If a line in the records below contains the word "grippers", return that line.

Segment Start: Data supplied

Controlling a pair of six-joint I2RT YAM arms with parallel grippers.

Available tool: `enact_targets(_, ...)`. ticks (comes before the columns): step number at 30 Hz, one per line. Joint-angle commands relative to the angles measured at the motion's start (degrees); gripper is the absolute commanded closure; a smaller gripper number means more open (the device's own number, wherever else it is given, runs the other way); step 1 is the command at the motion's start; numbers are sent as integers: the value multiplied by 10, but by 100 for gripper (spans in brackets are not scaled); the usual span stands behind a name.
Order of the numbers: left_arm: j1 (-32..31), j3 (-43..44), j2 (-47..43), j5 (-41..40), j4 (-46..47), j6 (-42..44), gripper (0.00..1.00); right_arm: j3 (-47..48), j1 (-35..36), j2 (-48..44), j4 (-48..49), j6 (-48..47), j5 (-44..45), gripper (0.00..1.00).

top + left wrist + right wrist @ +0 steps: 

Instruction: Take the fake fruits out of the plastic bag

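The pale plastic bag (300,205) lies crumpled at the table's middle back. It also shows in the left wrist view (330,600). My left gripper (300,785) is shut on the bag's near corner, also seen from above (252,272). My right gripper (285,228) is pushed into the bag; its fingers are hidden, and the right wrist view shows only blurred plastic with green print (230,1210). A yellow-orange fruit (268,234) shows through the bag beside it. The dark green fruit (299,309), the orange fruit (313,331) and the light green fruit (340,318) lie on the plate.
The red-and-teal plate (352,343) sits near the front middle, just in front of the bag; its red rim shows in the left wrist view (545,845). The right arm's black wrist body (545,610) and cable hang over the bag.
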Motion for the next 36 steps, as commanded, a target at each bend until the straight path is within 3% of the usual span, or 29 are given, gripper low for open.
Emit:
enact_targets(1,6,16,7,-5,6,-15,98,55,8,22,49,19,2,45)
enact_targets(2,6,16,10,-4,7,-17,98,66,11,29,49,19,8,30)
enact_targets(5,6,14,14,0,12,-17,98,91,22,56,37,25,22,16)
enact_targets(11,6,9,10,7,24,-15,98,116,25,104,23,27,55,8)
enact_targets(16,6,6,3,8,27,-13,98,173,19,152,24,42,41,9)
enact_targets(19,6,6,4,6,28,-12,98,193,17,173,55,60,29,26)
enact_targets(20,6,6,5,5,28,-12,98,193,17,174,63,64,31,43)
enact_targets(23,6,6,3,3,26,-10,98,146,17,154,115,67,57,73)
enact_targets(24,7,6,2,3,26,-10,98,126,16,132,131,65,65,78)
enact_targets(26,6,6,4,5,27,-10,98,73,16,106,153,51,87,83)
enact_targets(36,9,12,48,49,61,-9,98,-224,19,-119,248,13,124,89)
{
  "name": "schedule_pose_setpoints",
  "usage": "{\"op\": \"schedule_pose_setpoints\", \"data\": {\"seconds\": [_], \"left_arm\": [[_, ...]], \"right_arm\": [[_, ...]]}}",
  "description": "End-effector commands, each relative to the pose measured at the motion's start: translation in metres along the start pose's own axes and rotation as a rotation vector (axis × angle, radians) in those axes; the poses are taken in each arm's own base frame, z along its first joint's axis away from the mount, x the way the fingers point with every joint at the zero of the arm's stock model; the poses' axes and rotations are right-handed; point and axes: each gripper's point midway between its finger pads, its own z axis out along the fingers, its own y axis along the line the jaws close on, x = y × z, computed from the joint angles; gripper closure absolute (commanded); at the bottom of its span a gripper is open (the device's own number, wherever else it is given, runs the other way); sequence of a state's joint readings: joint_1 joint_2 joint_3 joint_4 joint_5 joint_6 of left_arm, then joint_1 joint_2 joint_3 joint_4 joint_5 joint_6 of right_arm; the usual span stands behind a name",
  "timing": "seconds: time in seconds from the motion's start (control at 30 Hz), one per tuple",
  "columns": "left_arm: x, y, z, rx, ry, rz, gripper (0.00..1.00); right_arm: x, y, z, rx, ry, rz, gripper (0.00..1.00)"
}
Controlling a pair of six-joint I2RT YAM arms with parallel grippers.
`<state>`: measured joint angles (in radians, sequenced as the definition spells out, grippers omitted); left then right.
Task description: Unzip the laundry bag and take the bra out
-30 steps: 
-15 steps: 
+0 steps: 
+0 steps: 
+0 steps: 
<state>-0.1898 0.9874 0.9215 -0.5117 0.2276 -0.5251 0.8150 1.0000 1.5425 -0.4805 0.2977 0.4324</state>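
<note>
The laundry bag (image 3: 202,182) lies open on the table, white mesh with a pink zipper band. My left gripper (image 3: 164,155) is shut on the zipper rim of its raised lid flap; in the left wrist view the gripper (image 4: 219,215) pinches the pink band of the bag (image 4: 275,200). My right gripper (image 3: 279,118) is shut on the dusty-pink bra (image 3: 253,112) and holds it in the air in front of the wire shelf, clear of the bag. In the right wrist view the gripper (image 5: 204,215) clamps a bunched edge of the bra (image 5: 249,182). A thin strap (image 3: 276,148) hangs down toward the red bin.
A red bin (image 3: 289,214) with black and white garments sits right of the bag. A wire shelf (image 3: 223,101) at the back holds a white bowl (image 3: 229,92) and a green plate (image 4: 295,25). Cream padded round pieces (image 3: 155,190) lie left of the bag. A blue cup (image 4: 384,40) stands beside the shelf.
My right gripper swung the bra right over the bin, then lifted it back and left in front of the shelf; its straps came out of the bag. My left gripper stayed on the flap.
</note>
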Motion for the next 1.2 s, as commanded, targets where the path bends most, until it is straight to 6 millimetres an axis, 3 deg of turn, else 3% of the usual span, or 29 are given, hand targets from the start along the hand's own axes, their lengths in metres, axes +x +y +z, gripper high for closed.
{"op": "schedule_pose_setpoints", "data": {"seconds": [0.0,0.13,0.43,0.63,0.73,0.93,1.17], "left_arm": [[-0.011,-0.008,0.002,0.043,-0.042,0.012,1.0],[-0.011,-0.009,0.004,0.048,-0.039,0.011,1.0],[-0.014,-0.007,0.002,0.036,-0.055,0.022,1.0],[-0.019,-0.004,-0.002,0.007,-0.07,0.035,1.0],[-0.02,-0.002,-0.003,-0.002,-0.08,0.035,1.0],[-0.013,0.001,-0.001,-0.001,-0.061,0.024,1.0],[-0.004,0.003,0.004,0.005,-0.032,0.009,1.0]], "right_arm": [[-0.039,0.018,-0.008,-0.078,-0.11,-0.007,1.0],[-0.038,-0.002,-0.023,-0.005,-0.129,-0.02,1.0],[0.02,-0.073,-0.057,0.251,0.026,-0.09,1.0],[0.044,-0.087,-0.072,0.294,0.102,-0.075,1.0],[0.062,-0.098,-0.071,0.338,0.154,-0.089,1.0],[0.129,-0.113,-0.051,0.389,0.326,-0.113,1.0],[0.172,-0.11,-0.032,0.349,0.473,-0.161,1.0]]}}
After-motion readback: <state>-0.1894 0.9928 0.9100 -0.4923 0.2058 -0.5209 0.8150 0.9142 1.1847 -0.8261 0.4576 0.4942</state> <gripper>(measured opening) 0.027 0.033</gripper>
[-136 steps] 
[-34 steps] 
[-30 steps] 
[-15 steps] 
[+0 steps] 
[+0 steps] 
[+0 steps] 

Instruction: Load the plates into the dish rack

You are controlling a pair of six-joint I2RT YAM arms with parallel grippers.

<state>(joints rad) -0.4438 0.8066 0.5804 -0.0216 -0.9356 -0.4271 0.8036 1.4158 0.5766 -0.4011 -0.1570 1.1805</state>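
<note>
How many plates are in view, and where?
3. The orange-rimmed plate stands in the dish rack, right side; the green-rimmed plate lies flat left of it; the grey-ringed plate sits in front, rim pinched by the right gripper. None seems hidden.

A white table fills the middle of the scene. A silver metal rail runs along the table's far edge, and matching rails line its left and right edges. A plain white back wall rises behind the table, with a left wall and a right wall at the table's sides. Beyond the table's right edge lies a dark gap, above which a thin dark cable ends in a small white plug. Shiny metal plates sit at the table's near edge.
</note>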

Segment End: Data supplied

Completed task:
Controlling a pair of six-joint I2RT YAM arms with parallel grippers.
Controlling a pair of six-joint I2RT YAM arms with parallel grippers.
`<state>`: measured joint angles (in radians, sequenced as the definition spells out, grippers omitted); left then right.
You are controlling a pair of six-joint I2RT YAM arms with parallel grippers.

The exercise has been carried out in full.